Start of Recorded information
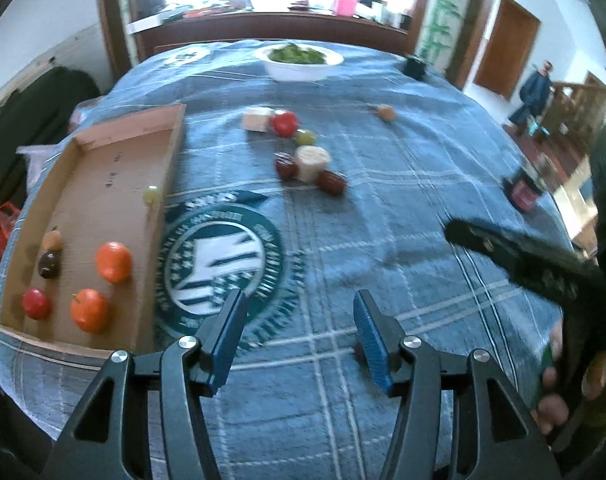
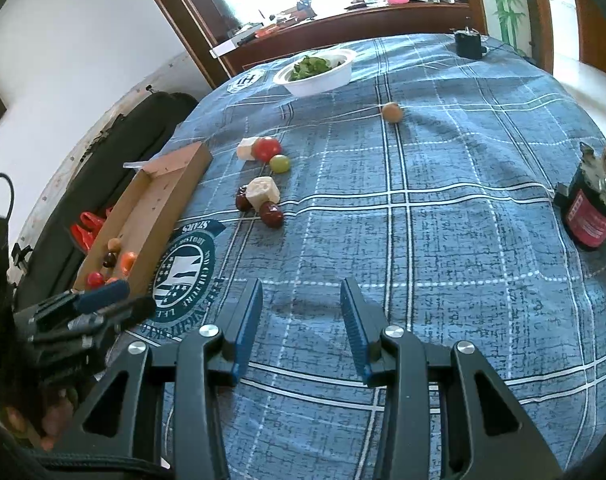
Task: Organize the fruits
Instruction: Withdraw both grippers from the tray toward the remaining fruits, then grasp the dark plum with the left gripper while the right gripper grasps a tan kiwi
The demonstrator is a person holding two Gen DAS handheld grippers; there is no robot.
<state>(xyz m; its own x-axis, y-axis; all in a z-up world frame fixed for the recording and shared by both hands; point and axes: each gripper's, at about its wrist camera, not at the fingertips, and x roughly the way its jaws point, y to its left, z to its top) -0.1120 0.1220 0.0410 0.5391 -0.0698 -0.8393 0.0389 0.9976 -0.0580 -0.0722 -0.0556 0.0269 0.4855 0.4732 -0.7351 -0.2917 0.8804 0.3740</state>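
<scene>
Jaws of the left gripper (image 1: 301,316) stand apart with nothing between the blue pads, only the blue plaid cloth (image 1: 403,208) of the counter showing through the gap. From this left wrist view, a shallow cardboard tray (image 1: 103,184) lies to the left on the cloth. Inside it sit two orange fruits (image 1: 113,262), a red fruit (image 1: 35,303), a dark fruit (image 1: 49,265), a small tan fruit (image 1: 52,240) just behind the dark one, and a green grape (image 1: 151,195) against the tray's right wall. Farther off on the cloth lies a loose cluster: a red tomato (image 1: 285,123), a second green grape (image 1: 305,136), two pale blocks (image 1: 311,163) and two dark red dates (image 1: 331,182) touching the nearer block. A small brown fruit (image 1: 386,112) lies alone to the right. A white bowl of greens (image 1: 299,62) stands at the far edge. The right gripper (image 1: 515,256) shows as a dark blurred shape at the right, a hand below it.

Seen by the right wrist camera, the right gripper (image 2: 301,312) has its jaws partly open and empty over bare cloth. The tray lies at the left with its fruits at the near end, and the blurred left gripper (image 2: 99,304) is near that end. The cluster sits beyond, beside the tray's far end. A dark jar with a red label (image 2: 591,212) stands at the right.
</scene>
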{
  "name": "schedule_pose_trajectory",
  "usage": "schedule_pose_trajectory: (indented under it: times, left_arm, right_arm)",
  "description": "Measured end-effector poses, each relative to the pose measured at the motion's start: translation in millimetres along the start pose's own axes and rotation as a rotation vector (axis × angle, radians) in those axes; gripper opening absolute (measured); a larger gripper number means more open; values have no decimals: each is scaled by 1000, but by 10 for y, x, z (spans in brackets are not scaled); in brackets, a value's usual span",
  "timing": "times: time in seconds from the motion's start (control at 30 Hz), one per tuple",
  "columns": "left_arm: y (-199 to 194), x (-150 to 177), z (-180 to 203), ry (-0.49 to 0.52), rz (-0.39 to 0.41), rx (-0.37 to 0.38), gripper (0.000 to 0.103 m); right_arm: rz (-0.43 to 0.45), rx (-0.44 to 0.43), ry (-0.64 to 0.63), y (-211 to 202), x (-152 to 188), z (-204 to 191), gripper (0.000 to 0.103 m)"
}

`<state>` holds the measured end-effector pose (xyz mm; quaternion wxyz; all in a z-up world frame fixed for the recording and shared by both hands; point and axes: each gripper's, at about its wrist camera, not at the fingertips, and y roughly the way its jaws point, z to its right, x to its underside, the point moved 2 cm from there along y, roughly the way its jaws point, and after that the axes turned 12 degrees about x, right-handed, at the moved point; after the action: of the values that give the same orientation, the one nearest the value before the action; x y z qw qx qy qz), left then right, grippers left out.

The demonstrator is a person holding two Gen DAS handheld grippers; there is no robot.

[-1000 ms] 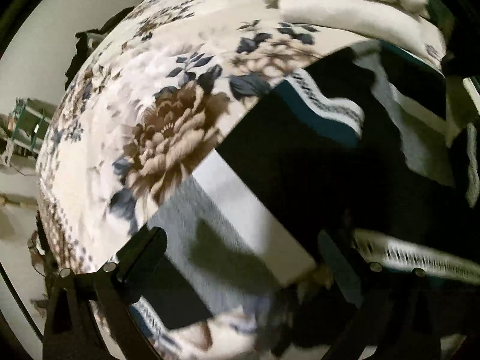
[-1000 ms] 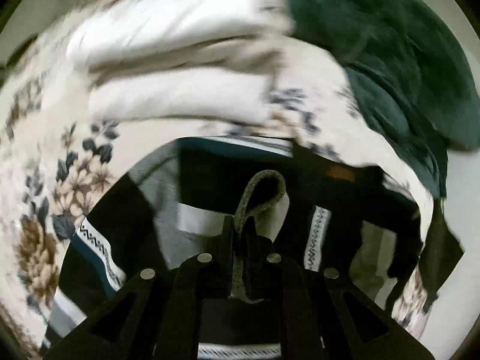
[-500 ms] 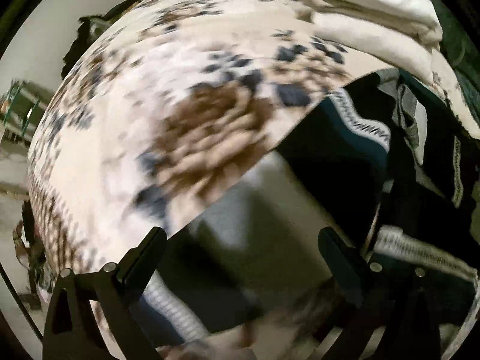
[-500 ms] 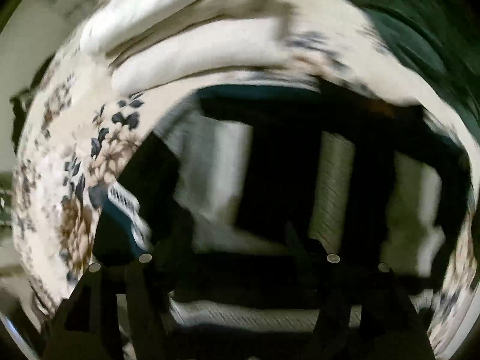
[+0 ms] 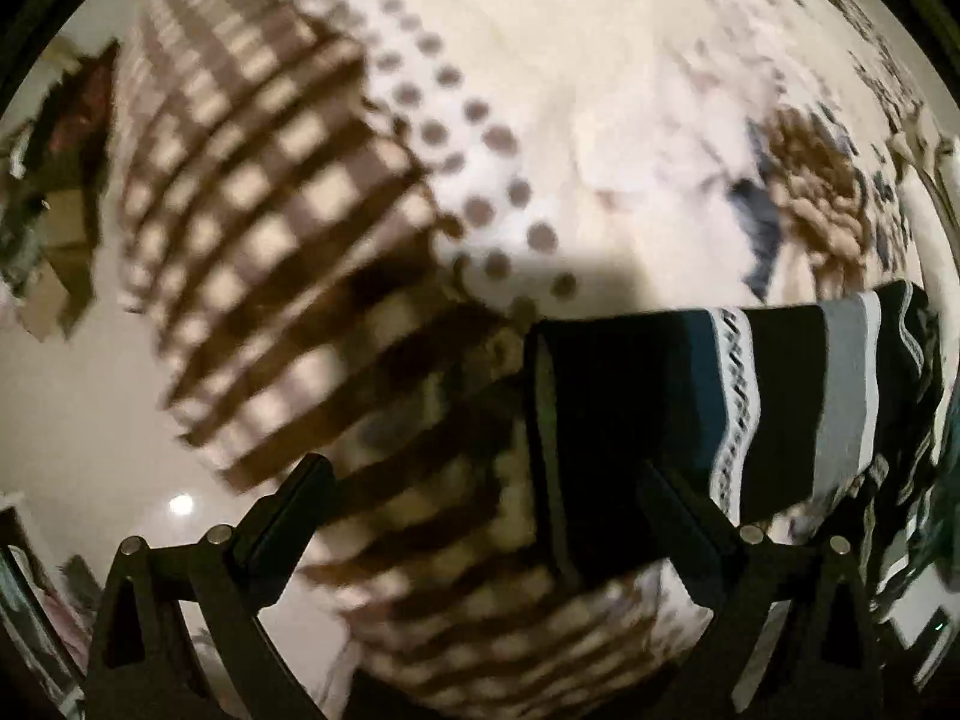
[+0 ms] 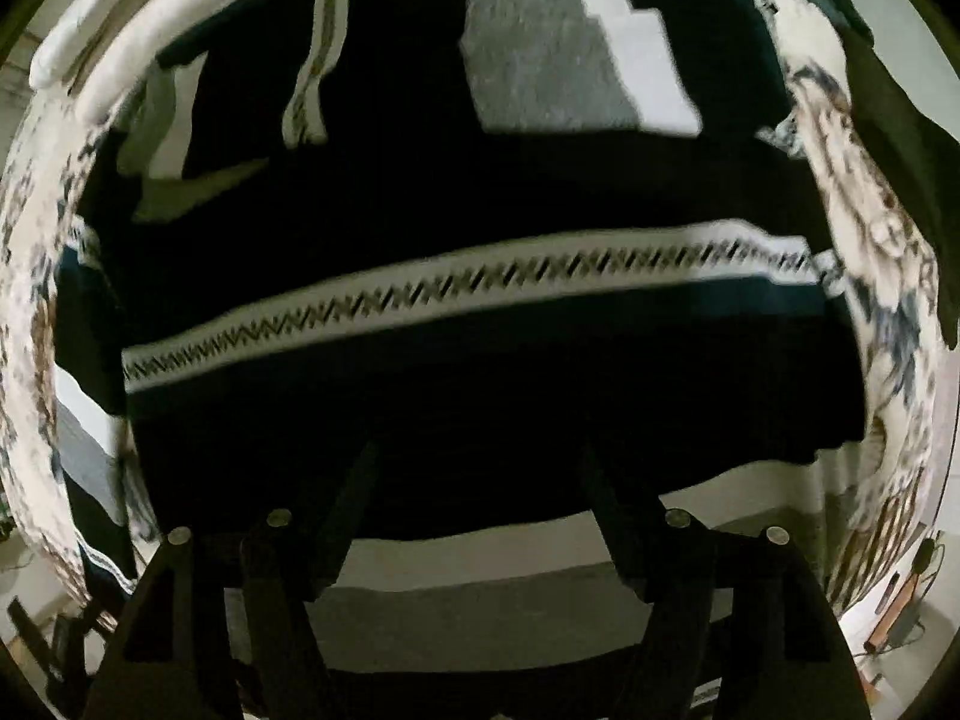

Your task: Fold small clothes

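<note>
Both the left tool [image 5: 480, 516] and right tool [image 6: 477, 510] gape wide, holding nothing. The striped sweater [image 6: 468, 300] lies on the floral bed [image 5: 600, 120]; left unpinned, its fold could slump open.

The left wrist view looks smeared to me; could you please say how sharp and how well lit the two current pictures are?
Left wrist view: motion blur smears the checked bedspread, the open left tool stays sharp, a dark shadow falls beside the striped garment, and a glare spot shows on the floor. Right wrist view: dim, the garment's black parts swallow the open right tool, the zigzag band is mildly blurred, and fisheye bending curves the edges.
</note>
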<state>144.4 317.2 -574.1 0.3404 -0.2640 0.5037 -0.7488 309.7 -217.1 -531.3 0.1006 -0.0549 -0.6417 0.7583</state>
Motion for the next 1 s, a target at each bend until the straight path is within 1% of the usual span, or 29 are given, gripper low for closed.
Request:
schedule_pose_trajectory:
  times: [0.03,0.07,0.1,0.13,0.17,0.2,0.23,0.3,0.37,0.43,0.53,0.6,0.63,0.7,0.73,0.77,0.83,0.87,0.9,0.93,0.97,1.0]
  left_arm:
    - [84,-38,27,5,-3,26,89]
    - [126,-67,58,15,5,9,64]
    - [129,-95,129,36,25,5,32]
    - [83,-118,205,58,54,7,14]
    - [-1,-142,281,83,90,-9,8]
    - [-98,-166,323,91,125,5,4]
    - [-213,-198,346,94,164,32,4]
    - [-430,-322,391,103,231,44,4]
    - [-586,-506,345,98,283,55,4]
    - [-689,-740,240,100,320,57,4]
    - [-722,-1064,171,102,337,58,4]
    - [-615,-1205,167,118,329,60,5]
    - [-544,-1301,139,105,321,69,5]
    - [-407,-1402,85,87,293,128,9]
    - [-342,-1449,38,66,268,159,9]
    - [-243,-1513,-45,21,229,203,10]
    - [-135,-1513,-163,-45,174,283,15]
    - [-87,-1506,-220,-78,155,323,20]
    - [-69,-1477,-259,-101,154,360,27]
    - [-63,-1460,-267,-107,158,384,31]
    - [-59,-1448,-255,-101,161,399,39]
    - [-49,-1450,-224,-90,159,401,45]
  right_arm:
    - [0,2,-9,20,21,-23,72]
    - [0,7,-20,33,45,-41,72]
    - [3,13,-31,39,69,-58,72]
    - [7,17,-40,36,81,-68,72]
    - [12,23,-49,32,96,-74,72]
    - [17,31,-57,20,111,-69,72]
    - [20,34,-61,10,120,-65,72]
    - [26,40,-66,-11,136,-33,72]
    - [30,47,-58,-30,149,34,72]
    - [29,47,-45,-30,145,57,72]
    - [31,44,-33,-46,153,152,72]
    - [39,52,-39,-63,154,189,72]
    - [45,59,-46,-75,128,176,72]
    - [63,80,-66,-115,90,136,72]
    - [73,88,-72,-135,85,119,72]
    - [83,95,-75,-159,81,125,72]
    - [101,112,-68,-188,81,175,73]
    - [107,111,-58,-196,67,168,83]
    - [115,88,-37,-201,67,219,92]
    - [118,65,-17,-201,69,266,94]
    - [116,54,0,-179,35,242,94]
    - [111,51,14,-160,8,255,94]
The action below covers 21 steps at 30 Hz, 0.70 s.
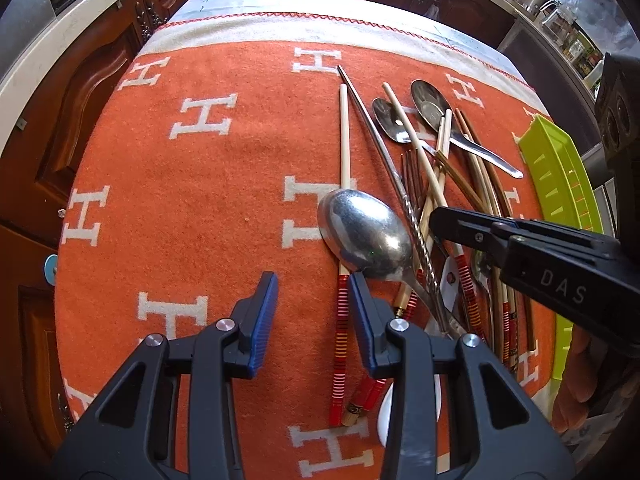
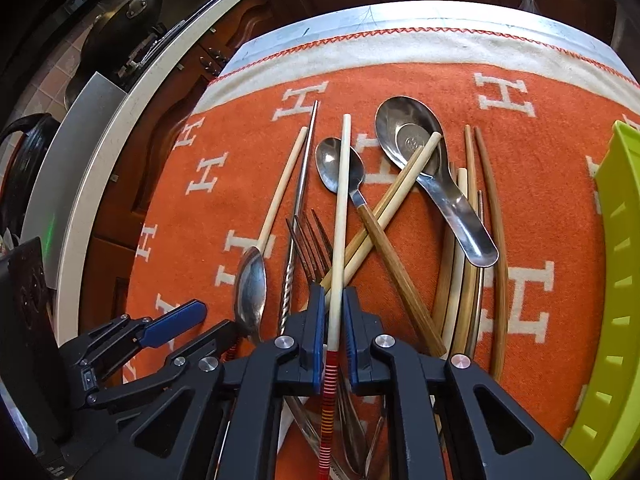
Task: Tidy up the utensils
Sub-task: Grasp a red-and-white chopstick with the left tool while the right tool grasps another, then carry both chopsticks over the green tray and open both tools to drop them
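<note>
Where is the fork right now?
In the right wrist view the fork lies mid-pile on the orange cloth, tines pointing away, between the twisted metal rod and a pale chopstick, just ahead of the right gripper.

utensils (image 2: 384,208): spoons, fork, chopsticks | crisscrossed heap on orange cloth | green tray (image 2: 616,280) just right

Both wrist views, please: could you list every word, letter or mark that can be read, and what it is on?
"DAS": right gripper, on its black body.
"H": orange blanket, repeated in white.
Round embossed stamp: large spoon, in its bowl, too small to read.
Labels on counter jars: blurred.
</note>
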### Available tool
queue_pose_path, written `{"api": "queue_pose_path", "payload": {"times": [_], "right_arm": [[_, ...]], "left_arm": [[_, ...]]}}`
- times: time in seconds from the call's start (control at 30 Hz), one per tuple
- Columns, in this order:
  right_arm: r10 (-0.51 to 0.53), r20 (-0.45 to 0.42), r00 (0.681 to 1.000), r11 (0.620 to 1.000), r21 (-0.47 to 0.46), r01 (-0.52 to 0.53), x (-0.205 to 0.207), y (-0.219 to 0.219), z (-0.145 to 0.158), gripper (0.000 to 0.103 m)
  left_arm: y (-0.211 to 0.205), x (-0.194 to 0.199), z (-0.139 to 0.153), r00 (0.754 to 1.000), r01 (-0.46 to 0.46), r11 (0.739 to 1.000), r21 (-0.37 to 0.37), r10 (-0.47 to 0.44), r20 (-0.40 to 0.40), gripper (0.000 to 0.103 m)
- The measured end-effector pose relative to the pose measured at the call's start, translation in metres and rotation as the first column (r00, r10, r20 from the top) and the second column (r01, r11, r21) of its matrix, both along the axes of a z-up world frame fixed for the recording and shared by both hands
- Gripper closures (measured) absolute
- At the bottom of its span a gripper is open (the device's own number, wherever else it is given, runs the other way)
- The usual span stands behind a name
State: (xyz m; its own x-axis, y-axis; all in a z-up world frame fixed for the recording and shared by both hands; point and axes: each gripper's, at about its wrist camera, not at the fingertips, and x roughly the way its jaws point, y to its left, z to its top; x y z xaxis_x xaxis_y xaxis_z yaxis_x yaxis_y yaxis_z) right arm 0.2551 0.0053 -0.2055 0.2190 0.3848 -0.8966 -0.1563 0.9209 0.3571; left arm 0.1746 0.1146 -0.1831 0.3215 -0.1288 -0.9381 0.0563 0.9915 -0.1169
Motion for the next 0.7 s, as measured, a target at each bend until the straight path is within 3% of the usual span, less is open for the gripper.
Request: {"api": "queue_pose_path", "payload": {"times": [0.33, 0.37, 0.4, 0.43, 0.7], "right_arm": [[-0.058, 0.009, 0.998, 0.997, 0.053, 0.058, -0.024, -0.029, 0.014, 0.097], [-0.065, 0.014, 0.998, 0.996, 0.060, 0.064, -0.026, -0.032, 0.017, 0.097], [-0.071, 0.021, 0.997, 0.995, 0.064, 0.070, -0.030, -0.036, 0.020, 0.097], [-0.076, 0.031, 0.997, 0.995, 0.069, 0.074, -0.033, -0.039, 0.023, 0.097], [-0.108, 0.102, 0.989, 0.990, 0.098, 0.098, -0.060, -0.069, 0.058, 0.097]], "left_arm": [[-0.020, 0.005, -0.003, 0.999, 0.025, 0.995, 0.098, -0.029, 0.034, 0.071], [-0.020, 0.005, -0.003, 0.999, 0.022, 0.994, 0.106, -0.026, 0.039, 0.075], [-0.021, 0.006, -0.002, 0.999, 0.017, 0.994, 0.105, -0.022, 0.043, 0.095], [-0.021, 0.007, -0.002, 0.999, 0.010, 0.995, 0.101, -0.014, 0.035, 0.099], [-0.009, -0.007, 0.012, 0.992, -0.117, 0.990, 0.074, 0.113, 0.057, 0.100]]}}
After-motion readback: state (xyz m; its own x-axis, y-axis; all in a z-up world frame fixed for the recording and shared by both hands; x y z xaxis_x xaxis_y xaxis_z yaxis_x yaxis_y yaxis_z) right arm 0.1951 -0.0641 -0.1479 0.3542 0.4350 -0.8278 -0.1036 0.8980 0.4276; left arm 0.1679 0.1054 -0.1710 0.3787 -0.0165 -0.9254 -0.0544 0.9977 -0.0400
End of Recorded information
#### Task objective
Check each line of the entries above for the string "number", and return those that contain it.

#### Solution for this exercise
  "description": "Measured end-effector poses, each relative to the pose measured at the motion's start: translation in millimetres along the start pose's own axes and rotation as a rotation vector (axis × angle, radians) in those axes; gripper opening absolute (measured); a larger gripper number means more open; values have no decimals: each is scaled by 1000, but by 10 for y, x, z (spans in brackets are not scaled); in brackets, a value's usual span",
- At the bottom of its span a gripper is open (the device's own number, wherever else it is given, runs the other way)

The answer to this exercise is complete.